● **EXERCISE INSTRUCTIONS**:
Could every line below be transcribed exactly, with the pictures dropped?
━━━━━━━━━━
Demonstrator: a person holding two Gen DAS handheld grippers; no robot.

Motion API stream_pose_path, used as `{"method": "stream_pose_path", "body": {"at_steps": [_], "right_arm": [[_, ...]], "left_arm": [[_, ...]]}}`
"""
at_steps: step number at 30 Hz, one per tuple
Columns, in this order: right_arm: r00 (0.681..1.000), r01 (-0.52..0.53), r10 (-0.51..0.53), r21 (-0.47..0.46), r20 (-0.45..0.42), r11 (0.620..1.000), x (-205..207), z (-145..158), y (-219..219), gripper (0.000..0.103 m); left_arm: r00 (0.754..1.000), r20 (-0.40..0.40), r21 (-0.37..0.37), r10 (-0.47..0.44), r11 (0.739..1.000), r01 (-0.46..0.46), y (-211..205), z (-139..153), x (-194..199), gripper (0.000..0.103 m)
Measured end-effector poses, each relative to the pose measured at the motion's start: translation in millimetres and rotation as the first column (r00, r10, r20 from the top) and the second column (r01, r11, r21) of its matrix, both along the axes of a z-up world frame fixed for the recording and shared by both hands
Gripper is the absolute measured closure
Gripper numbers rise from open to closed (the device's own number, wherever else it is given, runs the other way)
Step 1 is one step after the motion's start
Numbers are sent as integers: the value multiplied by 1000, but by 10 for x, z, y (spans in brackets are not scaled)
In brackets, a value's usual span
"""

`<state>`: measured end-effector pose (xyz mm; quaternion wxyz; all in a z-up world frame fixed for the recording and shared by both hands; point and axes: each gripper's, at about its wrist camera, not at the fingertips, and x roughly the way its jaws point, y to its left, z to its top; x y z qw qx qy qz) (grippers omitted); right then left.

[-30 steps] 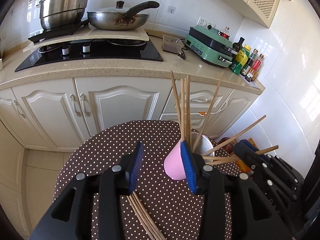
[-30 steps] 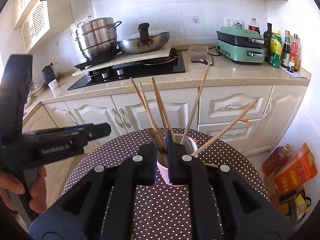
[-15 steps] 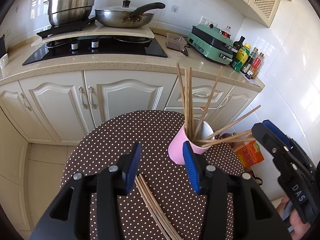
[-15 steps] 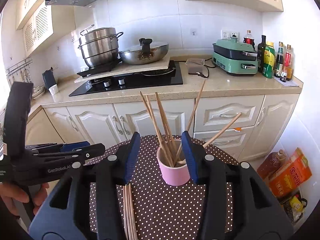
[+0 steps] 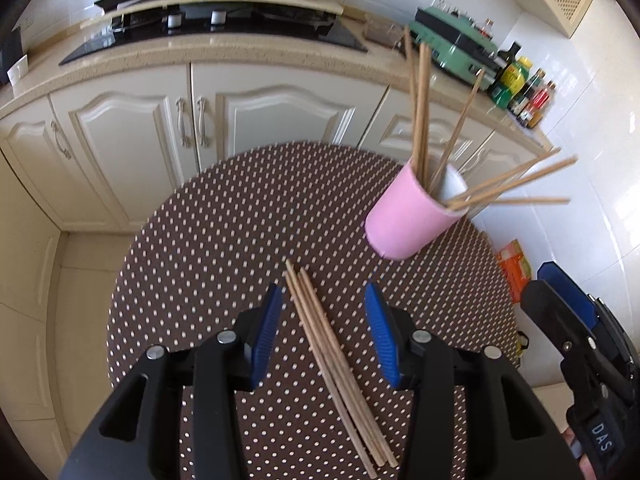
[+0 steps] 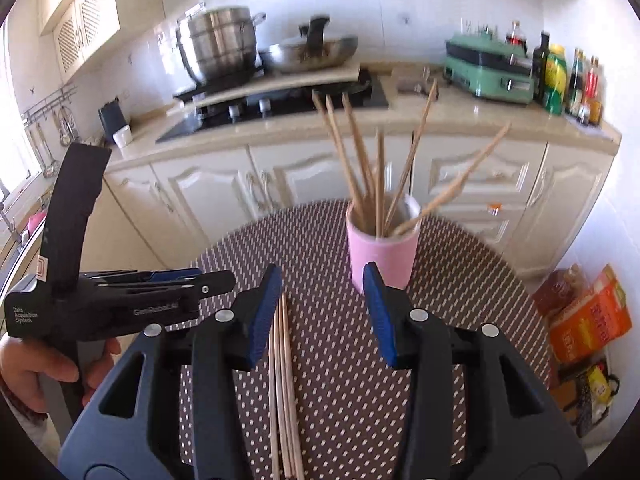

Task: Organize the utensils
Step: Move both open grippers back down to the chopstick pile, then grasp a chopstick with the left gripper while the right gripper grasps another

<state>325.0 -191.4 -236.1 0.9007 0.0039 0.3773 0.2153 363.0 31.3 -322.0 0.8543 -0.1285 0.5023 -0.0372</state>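
A pink cup [image 5: 404,220] [image 6: 380,256] stands on the round dotted table [image 5: 224,240] with several wooden chopsticks [image 5: 420,112] [image 6: 360,168] fanned out of it. A loose bundle of chopsticks [image 5: 332,352] [image 6: 284,380] lies flat on the cloth. My left gripper [image 5: 323,300] is open and hangs just above that bundle, the sticks running between its blue pads without touching them. My right gripper [image 6: 321,276] is open and empty, a short way back from the cup. The bundle's far ends lie under its left finger.
Behind the table runs a counter [image 6: 460,116] with a hob, steel pots [image 6: 218,46], a wok and a green appliance [image 6: 488,68]. Bottles [image 6: 556,76] stand at the right end. Packets [image 6: 592,320] lie on the floor to the right. A hand [image 6: 36,364] holds the left gripper.
My right gripper opened, let go of the chopsticks it held in the cup, and drew back. My left gripper sank and tipped down over the loose bundle.
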Motion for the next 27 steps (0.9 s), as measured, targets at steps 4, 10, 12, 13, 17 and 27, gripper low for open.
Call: {"method": "stream_pose_path", "body": {"at_steps": [4,10,12,13,17,27], "right_arm": [[998,-15,14,-19,-69,1000,-15,-250,32,60],[986,-37,28,-54,-163,998,63,-607,56,60],[982,-45,34,-59,-187,997,92,-698,58,60],[979,-50,37,-58,-202,997,115,-747,56,60],[966,-56,42,-47,-254,997,202,-894,59,60],[952,-82,66,-39,-300,996,345,-1063,74,60]], "left_arm": [[997,-80,34,-5,999,8,-70,-278,-16,60],[979,-202,54,-14,998,25,-203,-696,-20,60],[974,-227,53,-18,998,31,-234,-822,-26,60],[972,-234,55,-19,998,33,-249,-864,-29,60],[961,-275,78,-16,996,39,-304,-1042,-17,60],[966,-257,143,-12,988,50,-441,-1098,40,58]]}}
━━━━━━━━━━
● **SOLUTION TO THE PROBLEM**:
Demonstrator: a person holding two Gen DAS handheld grippers; no robot.

Motion API stream_pose_path, used as `{"method": "stream_pose_path", "body": {"at_steps": [_], "right_arm": [[_, ...]], "left_arm": [[_, ...]]}}`
"""
at_steps: step number at 30 Hz, one per tuple
Columns, in this order: right_arm: r00 (0.681..1.000), r01 (-0.52..0.53), r10 (-0.51..0.53), r21 (-0.47..0.46), r20 (-0.45..0.42), r11 (0.620..1.000), x (-205..207), z (-145..158), y (-219..219), gripper (0.000..0.103 m); left_arm: r00 (0.754..1.000), r20 (-0.40..0.40), r21 (-0.37..0.37), r10 (-0.47..0.44), r11 (0.739..1.000), r01 (-0.46..0.46), y (-211..205), z (-139..153), x (-194..199), gripper (0.000..0.103 m)
Measured end-effector poses, each relative to the pose measured at the motion's start: translation in millimetres and rotation as the first column (r00, r10, r20 from the top) and the second column (r01, r11, r21) of its matrix, both along the axes of a z-up world frame fixed for the recording and shared by both hands
Gripper is the absolute measured closure
Gripper numbers rise from open to closed (the device's own number, wherever else it is given, runs the other way)
Step 1 is one step after the motion's start
Numbers are sent as integers: the value multiplied by 1000, but by 10 for x, z, y (spans in brackets are not scaled)
In brackets, a value's usual span
"""

`<state>`: measured end-effector pose (xyz mm; quaternion wxyz; all in a z-up world frame fixed for the recording and shared by both hands; point and axes: each gripper's, at about its wrist camera, not at the fingertips, and x roughly the way its jaws point, y to its left, z to its top; x y z qw qx qy qz) (grippers omitted); right then left.

[-30 steps] 
[-30 steps] 
[-15 steps] 
[-15 steps] 
[+0 steps] 
[+0 steps] 

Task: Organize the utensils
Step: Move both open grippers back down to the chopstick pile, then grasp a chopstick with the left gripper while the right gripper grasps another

<state>325.0 -191.4 -236.1 0.9007 0.0039 0.3773 0.2153 363.0 31.3 -322.0 0.8543 -0.1285 0.5023 -0.0372</state>
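A pink cup [image 5: 404,220] [image 6: 380,256] stands on the round dotted table [image 5: 224,240] with several wooden chopsticks [image 5: 420,112] [image 6: 360,168] fanned out of it. A loose bundle of chopsticks [image 5: 332,352] [image 6: 284,380] lies flat on the cloth. My left gripper [image 5: 323,300] is open and hangs just above that bundle, the sticks running between its blue pads without touching them. My right gripper [image 6: 321,276] is open and empty, a short way back from the cup. The bundle's far ends lie under its left finger.
Behind the table runs a counter [image 6: 460,116] with a hob, steel pots [image 6: 218,46], a wok and a green appliance [image 6: 488,68]. Bottles [image 6: 556,76] stand at the right end. Packets [image 6: 592,320] lie on the floor to the right. A hand [image 6: 36,364] holds the left gripper.
My right gripper opened, let go of the chopsticks it held in the cup, and drew back. My left gripper sank and tipped down over the loose bundle.
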Motion for the next 27 steps (0.9 s), as measured, targets at steps 4, 10, 12, 13, 17 and 27, gripper low for open.
Call: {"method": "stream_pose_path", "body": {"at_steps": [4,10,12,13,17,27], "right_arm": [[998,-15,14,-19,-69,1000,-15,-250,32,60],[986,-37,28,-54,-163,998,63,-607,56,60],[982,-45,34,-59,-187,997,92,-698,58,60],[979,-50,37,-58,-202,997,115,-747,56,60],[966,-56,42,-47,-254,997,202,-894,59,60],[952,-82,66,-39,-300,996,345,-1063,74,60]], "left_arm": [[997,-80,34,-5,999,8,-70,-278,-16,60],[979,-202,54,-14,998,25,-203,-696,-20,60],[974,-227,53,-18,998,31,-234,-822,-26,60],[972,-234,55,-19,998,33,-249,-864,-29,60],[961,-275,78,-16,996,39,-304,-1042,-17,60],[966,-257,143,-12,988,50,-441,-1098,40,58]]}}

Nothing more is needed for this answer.